Hybrid metaheuristic approaches, which combine multiple algorithms, show further improvements in avoiding local minima and capturing global optima (Güven et al., 2023). For instance, PSO–GA and DE–PSO hybrids demonstrate superior performance in cost minimization and reliability enhancement for microgrids (Güven and Yücel, 2023). Emerging work emphasizes the need for adaptive parameter tuning to balance exploration and exploitation, thereby enhancing optimization performance (Güven, 2024a).
Hybrid battery energy storage systems (HBESS)
Storage technologies form the backbone of hybrid energy systems, ensuring supply–demand balance, reliability, and resilience. Traditional reliance on single-chemistry batteries, such as lead–acid or lithium-ion, often results in trade-offs between cost, efficiency, and degradation. HBESS integrate complementary chemistries to optimize lifecycle costs and performance. For instance, Ni–Fe batteries offer robustness and long cycle life, while Li-ion provides high energy density; their combination enables both short- and long-term stability (Güven, 2025).
Recent works highlight that HBESS can reduce total system cost by over 20% compared to single-chemistry setups, while extending overall system lifetime (Güven et al., 2023a; Nassar et al., 2025). Similarly, second-life EV batteries combined with conventional storage can reduce waste and improve sustainability outcomes (Nassar et al., 2024). Comparative frameworks demonstrate that integrating hydrogen storage or supercapacitors alongside batteries further enhances flexibility for large-scale microgrids (Güven and Mengi, 2023; Güven and Yücel, 2025).

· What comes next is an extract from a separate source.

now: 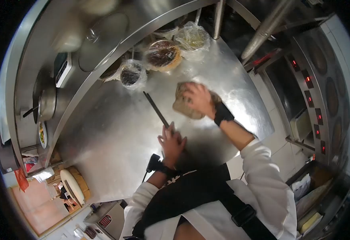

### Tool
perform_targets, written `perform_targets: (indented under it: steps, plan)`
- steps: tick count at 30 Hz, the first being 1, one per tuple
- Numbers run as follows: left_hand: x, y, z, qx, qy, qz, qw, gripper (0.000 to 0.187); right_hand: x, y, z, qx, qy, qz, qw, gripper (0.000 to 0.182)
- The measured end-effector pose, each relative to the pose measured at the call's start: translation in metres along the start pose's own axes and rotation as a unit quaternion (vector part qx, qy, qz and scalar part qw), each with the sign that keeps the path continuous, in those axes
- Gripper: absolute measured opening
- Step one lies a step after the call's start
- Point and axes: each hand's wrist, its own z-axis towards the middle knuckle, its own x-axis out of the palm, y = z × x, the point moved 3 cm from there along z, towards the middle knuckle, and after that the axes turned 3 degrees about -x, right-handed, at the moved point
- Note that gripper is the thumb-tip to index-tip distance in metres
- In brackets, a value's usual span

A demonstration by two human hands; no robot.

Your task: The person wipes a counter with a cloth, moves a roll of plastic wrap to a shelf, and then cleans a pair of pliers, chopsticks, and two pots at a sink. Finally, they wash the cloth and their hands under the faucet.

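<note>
Near the middle of the steel worktop (pixel 103 132), my left hand (pixel 172 145) has its fingers closed on the near end of a pair of dark chopsticks (pixel 156 108). The chopsticks point away from me, to the far left. My right hand (pixel 201 98) presses down on a bunched brownish cloth (pixel 183 106) lying on the steel, its fingers curled over the cloth. Part of the cloth is hidden under that hand. Both wrists wear black bands.
Along the back stand a small film-covered bowl (pixel 132 75), a larger film-covered bowl of dark food (pixel 163 55) and a plastic-wrapped container (pixel 193 40). A raised shelf edge (pixel 79 94) curves around the left. Cooking equipment with lit red displays (pixel 310 99) is at right.
</note>
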Motion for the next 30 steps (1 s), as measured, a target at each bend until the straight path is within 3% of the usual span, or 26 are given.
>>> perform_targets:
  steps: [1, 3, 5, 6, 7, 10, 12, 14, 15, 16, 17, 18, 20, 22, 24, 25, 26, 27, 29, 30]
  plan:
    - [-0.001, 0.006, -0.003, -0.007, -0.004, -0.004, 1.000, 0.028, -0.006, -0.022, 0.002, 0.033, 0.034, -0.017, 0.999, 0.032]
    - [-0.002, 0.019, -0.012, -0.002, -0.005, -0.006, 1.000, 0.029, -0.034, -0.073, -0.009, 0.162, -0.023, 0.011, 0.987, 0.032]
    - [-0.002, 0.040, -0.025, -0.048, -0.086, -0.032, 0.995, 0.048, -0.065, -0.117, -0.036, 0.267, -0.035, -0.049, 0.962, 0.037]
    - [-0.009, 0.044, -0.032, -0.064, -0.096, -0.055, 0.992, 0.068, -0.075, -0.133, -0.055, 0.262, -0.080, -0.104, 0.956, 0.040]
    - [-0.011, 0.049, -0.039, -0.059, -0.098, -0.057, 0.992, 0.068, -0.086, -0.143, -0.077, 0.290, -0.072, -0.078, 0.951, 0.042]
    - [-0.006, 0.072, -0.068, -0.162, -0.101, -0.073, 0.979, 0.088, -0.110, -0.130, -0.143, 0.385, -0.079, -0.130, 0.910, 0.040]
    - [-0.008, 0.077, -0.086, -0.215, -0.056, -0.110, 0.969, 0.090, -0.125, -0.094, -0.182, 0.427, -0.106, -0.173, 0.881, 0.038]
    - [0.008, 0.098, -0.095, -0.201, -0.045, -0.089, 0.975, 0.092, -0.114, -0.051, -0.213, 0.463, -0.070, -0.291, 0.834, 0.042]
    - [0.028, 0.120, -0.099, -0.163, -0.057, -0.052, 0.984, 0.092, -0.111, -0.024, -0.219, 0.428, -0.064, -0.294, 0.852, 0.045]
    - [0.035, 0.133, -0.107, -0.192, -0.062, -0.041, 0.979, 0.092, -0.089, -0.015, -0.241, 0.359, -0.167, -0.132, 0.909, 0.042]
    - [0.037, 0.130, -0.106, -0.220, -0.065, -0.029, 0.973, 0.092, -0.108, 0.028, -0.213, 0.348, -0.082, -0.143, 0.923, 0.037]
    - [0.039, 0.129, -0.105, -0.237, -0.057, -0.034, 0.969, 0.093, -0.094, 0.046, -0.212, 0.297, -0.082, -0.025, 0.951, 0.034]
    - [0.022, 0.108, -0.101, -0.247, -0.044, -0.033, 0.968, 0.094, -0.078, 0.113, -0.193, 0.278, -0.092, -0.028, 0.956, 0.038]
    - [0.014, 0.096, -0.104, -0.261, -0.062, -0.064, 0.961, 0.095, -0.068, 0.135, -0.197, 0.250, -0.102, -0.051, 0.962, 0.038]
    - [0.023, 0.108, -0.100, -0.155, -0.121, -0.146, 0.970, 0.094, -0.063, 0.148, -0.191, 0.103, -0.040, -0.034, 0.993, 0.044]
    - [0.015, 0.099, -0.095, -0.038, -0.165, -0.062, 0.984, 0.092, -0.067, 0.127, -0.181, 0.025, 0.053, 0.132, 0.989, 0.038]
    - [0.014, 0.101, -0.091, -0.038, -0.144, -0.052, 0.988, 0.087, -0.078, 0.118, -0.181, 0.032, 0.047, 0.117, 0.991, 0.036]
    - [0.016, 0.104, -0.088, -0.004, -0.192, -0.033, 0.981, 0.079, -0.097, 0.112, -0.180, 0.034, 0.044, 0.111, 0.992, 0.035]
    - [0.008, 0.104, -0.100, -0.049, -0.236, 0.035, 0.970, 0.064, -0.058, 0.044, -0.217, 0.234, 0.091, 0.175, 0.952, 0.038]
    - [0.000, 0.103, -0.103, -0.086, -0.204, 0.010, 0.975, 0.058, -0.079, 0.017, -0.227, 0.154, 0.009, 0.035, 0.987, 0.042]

In addition to technical benefits, HBESS also align with circular economy and sustainability goals by reusing existing storage resources (El-Khozondar et al., 2023, 2024). Nonetheless, gaps remain in modeling degradation mechanisms, cycle-aging impacts, and long-term operational strategies.
Artificial intelligence and reinforcement learning
Artificial intelligence (AI), particularly reinforcement learning (RL), is transforming energy system management. RL provides adaptive, real-time decision-making capabilities that outperform rule-based and deterministic approaches. Studies have demonstrated its applicability in microgrid dispatch, demand-side management (DSM), and energy storage scheduling (Güven et al., 2025b).
Recent works applying deep RL highlight improvements in system resilience, cost-effectiveness, and renewable utilization (Güven et al., 2024b, 2025c). For example, hybrid learning-based RL controllers effectively balance conflicting objectives in microgrid scheduling, achieving superior flexibility compared to metaheuristic-only approaches (Güven et al., 2025a). Furthermore, RL has been integrated with metaheuristic optimization to dynamically adjust control strategies, showing strong results in stochastic environments (Imbayah et al., 2025). However, despite promising results, real-world deployments remain scarce due to computational complexity, training requirements, and integration challenges.
Sustainability and emerging directions
Sustainability has become central to evaluating energy systems. Beyond minimizing cost, recent studies assess hybrid systems based on life-cycle cost analysis, CO2 reduction potential, and resilience indices (Al-Najjar et al., 2020). Research also highlights the role of advanced materials and eco-friendly design strategies in improving the long-term performance of energy infrastructures.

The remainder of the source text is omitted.